Free Will versus Determinism
Pirsig uses his Metaphysics of Quality to solve what he terms the "platypus"
of free will versus determinism by saying: "... if the determinists let
go of their position (remember Einstein and his difficulty coming to terms
with complementarity) it would seem to deny the truth of science. ... In
the Metaphysics of Quality, this dilemma doesn't come up. To the extent
that one's behavior is controlled by static patterns of value it
is without choice. But to the extent that one follows Dynamic Quality,
which is undefinable, one's behavior is free". [5]
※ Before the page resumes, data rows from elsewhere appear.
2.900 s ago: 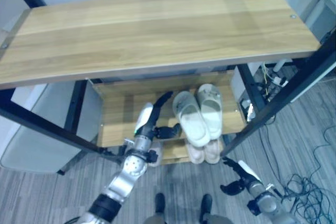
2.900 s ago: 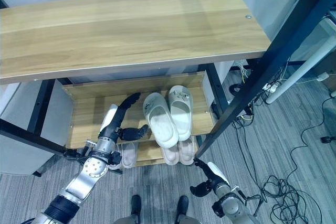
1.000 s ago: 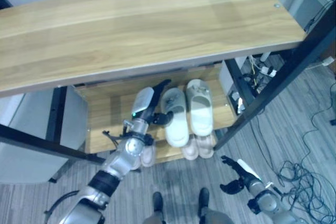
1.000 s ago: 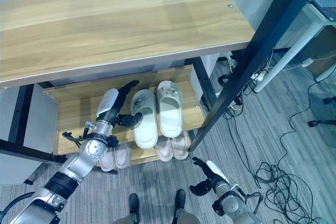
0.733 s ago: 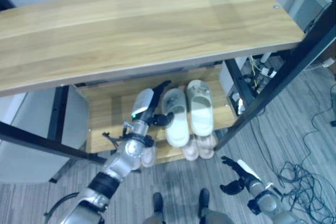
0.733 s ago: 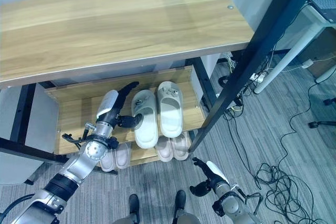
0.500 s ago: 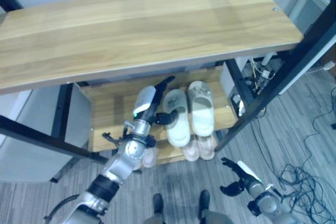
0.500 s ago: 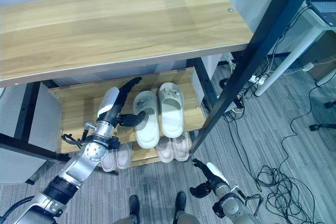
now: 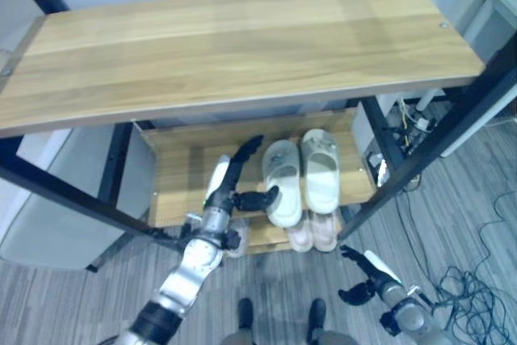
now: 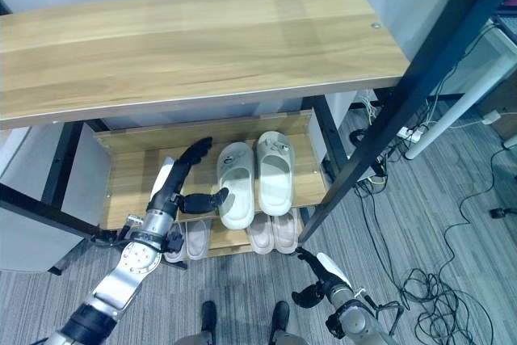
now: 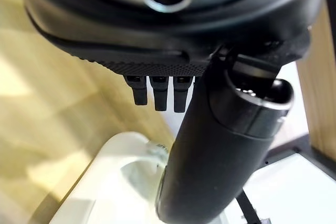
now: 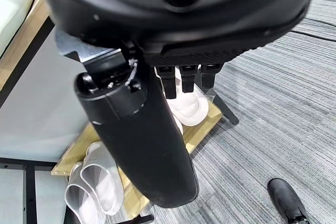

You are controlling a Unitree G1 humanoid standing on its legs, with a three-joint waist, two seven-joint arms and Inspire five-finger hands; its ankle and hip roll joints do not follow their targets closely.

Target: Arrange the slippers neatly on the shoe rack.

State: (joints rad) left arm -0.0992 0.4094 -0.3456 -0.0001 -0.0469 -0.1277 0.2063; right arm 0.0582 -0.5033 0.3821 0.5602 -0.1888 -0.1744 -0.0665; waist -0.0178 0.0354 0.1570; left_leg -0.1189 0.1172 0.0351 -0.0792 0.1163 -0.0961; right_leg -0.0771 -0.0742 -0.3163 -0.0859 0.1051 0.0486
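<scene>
Slippers are sitting on the shoe rack (image 10: pixel 48 191): one white pair (image 10: pixel 257 171) on its middle shelf, two beige pairs on the shelf below. Left hand (image 10: pixel 179 185) is reaching beside the white pair, fingers straight and spread, thumb touching the near slipper; pushing too hard risks skewing it. Right hand (image 10: pixel 317 278) is hanging relaxed near the rack's front leg.
</scene>
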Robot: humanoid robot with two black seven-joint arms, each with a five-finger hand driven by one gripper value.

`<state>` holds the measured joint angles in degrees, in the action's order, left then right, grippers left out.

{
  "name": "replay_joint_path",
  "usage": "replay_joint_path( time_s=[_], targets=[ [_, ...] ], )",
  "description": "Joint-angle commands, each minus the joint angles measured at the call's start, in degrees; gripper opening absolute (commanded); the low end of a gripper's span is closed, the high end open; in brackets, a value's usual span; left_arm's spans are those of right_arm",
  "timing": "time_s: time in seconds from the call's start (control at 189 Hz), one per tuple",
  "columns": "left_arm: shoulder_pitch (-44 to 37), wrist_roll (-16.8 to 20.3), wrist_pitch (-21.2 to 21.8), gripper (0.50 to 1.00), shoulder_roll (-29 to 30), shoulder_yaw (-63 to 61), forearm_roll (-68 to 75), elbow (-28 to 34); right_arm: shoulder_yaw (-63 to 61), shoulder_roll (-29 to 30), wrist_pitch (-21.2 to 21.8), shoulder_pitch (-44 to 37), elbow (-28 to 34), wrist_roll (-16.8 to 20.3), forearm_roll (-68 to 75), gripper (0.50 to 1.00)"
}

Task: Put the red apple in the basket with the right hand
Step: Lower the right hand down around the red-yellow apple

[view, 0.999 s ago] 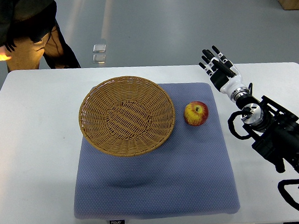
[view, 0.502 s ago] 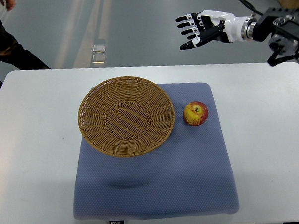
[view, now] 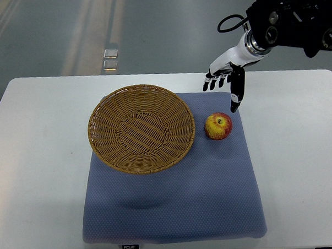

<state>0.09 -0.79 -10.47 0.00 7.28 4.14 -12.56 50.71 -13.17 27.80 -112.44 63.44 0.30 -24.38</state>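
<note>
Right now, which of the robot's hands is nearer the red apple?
Right. The right hand hangs open just above and behind the red apple, not touching it. The left hand is out of view, so it cannot be compared.

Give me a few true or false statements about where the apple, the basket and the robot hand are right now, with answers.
1. The red apple lies inside the wicker basket. False: it sits on the blue mat beside the basket.
2. The right hand holds nothing. True.
3. The basket is empty. True.
4. The right hand's fingers are closed around the apple. False: they are spread, apart from the apple.
</note>
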Motion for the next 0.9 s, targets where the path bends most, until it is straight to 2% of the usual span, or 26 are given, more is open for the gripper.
replay_joint_path(
  time_s=[0.0,0.317,0.893],
  targets=[
    [0.00,0.00,0.01,1.000,0.00,0.01,-0.01,0.17,0.00,0.95,-4.51,3.19,-1.74,-0.13,0.21,0.924],
    [0.00,0.00,0.27,1.000,0.00,0.01,-0.01,0.43,0.00,1.92,-8.64,9.78,-4.55,-0.13,-0.14,0.924],
    [0.00,0.00,0.53,1.000,0.00,-0.34,-0.01,0.35,-0.70,2.45,-10.22,16.81,-8.60,-0.04,-0.50,0.924]
  ],
)
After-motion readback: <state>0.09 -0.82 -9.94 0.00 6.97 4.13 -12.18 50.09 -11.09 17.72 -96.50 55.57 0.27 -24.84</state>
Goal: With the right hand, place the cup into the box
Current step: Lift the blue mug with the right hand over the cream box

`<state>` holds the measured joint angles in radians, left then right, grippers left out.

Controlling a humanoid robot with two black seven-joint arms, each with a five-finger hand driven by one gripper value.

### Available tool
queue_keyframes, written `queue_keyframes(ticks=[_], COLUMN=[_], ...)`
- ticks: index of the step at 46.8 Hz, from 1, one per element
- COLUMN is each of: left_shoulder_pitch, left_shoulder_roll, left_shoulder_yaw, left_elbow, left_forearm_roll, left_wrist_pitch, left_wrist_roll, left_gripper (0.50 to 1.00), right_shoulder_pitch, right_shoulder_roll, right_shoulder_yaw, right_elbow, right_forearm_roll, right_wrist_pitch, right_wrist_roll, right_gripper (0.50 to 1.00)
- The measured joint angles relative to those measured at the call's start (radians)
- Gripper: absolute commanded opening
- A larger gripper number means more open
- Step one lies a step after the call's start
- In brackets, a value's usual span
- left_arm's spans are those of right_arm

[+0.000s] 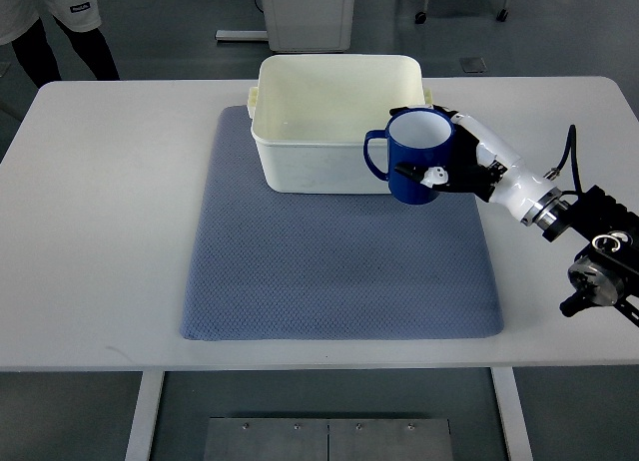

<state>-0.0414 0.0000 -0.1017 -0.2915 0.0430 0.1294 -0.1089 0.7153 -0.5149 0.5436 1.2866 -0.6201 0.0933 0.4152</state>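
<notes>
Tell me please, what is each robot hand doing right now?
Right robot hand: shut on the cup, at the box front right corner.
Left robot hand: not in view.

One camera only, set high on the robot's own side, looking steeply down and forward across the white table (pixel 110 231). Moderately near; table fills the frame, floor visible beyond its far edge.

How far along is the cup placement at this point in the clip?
Done: the right hand has the blue cup grasped and upright. In hand: the cup overlaps the white box's front right corner, handle toward the picture's left. Left: carrying it over the rim, setting it inside, releasing.
</notes>
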Motion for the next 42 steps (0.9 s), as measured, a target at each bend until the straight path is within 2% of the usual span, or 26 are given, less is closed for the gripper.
queue_keyframes(ticks=[22,34,42], left_shoulder_pitch=[0.000,0.000,0.000], left_shoulder_roll=[0.000,0.000,0.000], left_shoulder_yaw=[0.000,0.000,0.000], left_elbow=[0.000,0.000,0.000], left_forearm_roll=[0.000,0.000,0.000], left_wrist_pitch=[0.000,0.000,0.000], left_wrist_roll=[0.000,0.000,0.000], left_gripper=[1.000,1.000,1.000], right_shoulder_pitch=[0.154,0.252,0.297], right_shoulder_roll=[-0.004,0.090,0.191], right_shoulder_yaw=[-0.017,-0.074,-0.076], right_elbow=[-0.012,-0.113,-0.209], right_forearm_roll=[0.081,0.091,0.091], right_wrist_pitch=[-0.003,-0.024,-0.032], right_wrist_roll=[-0.068,-0.080,-0.103], right_gripper=[0.500,0.500,0.500])
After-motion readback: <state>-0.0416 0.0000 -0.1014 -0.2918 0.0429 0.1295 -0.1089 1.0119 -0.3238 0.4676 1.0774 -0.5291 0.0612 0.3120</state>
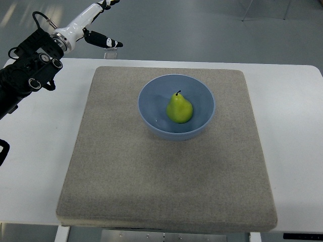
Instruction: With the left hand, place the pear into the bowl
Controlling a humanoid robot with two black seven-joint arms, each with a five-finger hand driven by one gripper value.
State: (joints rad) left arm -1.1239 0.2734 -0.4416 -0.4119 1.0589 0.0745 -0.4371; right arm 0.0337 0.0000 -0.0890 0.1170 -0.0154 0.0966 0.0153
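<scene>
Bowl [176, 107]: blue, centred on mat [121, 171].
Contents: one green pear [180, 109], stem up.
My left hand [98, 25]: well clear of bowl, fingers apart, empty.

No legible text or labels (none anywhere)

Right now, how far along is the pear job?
Looks done: the pear lies inside the blue bowl on the grey mat. Nothing is in hand; the left robot hand is raised at the top left, away from the bowl and holding nothing. Nothing appears left except perhaps parking the arm.
</scene>
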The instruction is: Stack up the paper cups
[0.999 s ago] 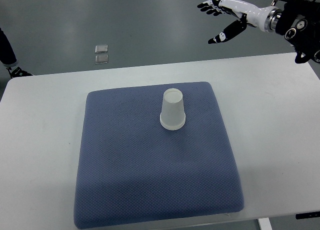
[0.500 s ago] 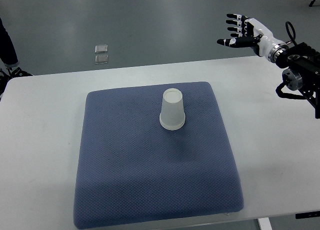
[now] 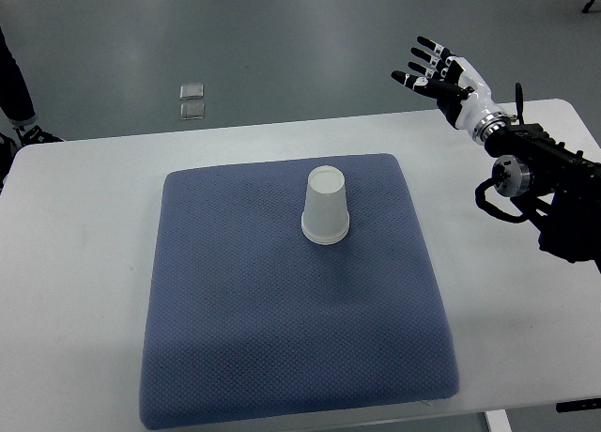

As we have seen in this review, Bohr was very interested in philosophical
problems during his university days, and one aspect held special interest
for him; the controversy of free will versus determinism. Unfortunately,
Bohr never really expounded on what complementarity has to say about free
will versus determinism. However, after laboring over his writings, I feel
that the free will versus determinism platypus does not come up in complementarity
either, and so Bohr did not see a need to address the dilemma at all in
any of his writings. Henry J. Folse, however, attempts an explanation of
what he thinks Bohr's meaning might have been had he pursued it:
When a subject reports willing to do an action freely, he gives
an entirely accurate and truthful description of his experience. However,
here the awareness of the freedom in willing to do his act is considered
part of the subject's state in the experience. ...Hence, it must
regarded as belonging to the subject's side of the subject/object
distinction. ... We can of course shift this distinction and describe this
act of freely willing to do a certain action as itself an object, but in
doing so the single phrase, "the act of freely willing", including the
subject's feelings in doing the act, now refers to what falls wholly on
the object side and cannot refer to the (now different) "subject" whose
conscious awareness is the basis for describing the whole experience as
an experience of willing to do an act freely. Thus we pass from one plane
to another. [6]
(see Part 6 of this review; Bohr's analogy between multivalued
mathematical equations and experienced reality.)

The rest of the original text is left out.